WHAT YOU SHOULD DO>
Read through the data, and wherever a line holds the word "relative", write that line out.

TASK INPUTS>
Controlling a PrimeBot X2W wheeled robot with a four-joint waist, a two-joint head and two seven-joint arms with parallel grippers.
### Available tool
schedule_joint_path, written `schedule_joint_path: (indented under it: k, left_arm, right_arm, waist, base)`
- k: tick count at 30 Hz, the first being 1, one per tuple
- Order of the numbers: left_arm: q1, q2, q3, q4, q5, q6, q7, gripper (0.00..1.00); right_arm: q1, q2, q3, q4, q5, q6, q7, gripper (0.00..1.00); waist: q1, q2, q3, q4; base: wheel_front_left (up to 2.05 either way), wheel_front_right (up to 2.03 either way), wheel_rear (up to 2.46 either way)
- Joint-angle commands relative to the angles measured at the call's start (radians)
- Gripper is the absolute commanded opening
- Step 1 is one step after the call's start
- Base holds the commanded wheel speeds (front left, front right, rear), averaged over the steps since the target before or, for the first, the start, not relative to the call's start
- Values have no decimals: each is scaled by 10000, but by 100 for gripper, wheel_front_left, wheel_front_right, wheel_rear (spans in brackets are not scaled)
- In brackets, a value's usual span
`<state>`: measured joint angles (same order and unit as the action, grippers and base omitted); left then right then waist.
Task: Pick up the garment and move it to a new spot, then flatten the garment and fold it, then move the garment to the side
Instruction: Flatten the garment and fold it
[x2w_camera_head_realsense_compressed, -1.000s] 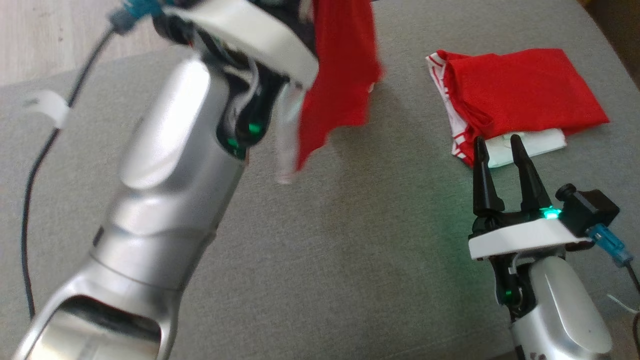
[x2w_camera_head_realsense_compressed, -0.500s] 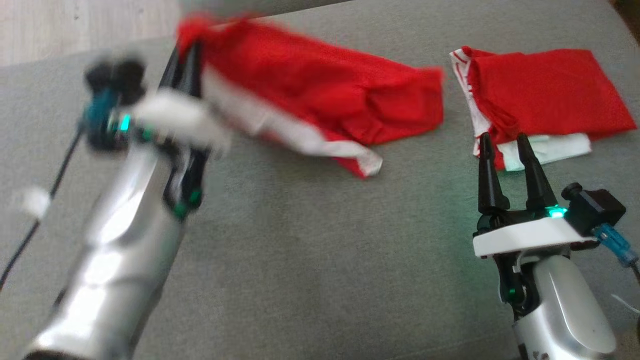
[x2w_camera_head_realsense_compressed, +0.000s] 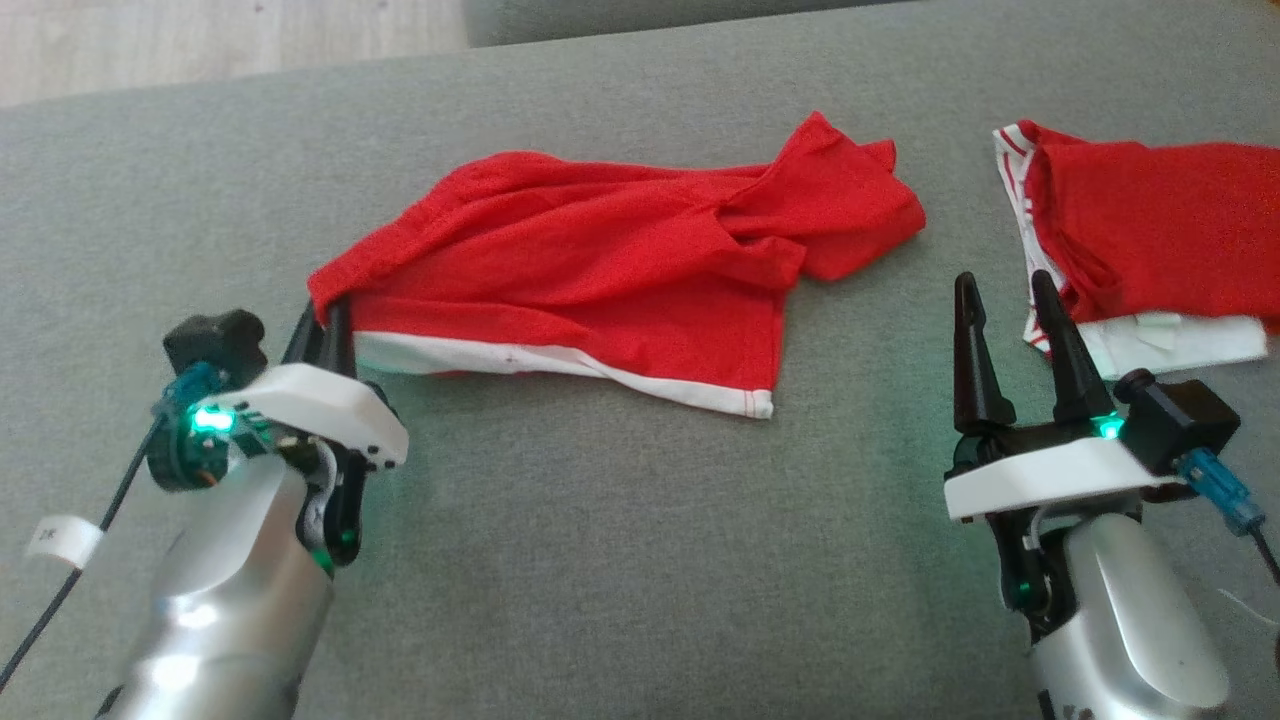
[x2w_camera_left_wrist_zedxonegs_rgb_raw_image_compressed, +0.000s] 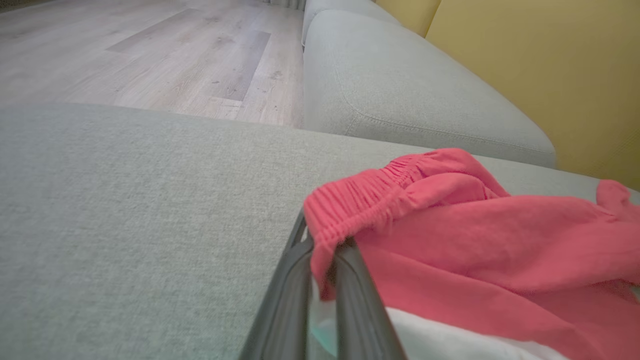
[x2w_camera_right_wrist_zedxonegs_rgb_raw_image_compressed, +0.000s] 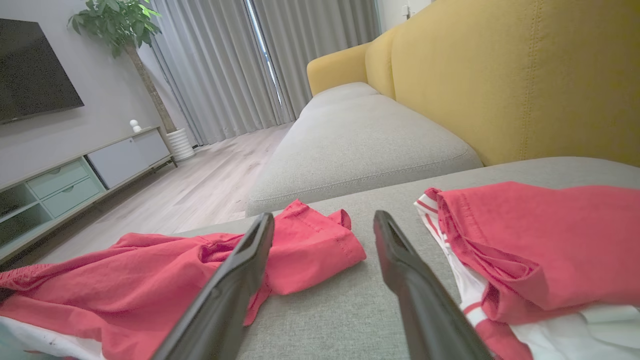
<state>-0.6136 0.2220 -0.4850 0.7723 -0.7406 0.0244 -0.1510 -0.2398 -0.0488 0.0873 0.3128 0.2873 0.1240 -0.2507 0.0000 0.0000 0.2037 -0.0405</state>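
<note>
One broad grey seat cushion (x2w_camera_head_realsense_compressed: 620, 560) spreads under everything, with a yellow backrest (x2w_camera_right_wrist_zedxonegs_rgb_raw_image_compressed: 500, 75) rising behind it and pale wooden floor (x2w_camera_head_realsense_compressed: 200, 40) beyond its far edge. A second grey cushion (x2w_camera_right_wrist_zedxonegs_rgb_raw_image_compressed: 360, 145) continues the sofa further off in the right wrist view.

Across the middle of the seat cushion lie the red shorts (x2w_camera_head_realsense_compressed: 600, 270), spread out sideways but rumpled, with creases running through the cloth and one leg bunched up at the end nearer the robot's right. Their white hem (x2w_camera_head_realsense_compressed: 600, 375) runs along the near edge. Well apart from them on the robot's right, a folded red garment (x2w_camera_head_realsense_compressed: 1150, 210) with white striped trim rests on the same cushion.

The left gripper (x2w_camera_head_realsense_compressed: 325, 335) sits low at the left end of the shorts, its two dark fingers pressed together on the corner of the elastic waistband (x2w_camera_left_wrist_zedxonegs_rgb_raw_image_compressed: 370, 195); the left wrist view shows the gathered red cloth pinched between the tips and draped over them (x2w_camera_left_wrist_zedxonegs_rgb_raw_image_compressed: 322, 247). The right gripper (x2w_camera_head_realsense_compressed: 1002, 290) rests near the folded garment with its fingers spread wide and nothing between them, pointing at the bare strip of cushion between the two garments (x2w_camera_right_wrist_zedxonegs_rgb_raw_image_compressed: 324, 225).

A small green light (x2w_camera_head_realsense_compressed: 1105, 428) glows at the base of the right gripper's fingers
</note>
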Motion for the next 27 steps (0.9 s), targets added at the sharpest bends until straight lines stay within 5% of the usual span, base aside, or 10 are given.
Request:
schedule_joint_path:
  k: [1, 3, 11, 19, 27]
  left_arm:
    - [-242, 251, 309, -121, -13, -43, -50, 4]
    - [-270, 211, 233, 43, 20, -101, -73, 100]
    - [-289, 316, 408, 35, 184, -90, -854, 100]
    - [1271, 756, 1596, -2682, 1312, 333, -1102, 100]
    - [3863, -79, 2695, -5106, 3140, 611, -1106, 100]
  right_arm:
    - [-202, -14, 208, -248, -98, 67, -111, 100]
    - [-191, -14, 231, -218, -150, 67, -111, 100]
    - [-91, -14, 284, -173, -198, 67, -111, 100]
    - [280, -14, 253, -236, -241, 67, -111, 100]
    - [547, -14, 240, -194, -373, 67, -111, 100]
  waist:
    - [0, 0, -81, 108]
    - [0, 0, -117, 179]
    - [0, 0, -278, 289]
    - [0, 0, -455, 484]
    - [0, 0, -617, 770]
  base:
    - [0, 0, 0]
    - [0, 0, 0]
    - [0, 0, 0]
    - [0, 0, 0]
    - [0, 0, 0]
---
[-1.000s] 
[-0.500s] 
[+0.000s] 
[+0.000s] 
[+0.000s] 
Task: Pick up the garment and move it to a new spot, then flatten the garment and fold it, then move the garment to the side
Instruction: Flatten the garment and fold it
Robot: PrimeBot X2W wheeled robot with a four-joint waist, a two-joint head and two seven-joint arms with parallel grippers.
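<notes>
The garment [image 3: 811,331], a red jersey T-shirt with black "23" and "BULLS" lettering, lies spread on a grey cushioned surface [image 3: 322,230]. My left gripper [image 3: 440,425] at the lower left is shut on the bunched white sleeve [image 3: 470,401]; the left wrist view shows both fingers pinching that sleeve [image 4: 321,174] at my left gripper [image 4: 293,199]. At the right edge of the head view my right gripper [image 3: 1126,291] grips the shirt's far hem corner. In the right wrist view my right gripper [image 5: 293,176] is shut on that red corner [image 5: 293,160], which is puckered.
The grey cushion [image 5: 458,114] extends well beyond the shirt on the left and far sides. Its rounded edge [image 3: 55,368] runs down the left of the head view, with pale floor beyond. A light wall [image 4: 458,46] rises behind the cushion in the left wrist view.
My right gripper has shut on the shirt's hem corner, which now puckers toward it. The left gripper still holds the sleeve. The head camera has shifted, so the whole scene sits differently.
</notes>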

ANSWER SECTION>
- Joint-angle commands relative to the angles measured at the call's start (radians)
- Base holds the commanded wheel speeds (front left, front right, rear), averaged over the steps since the target before or, for the first, the start, not relative to the call's start

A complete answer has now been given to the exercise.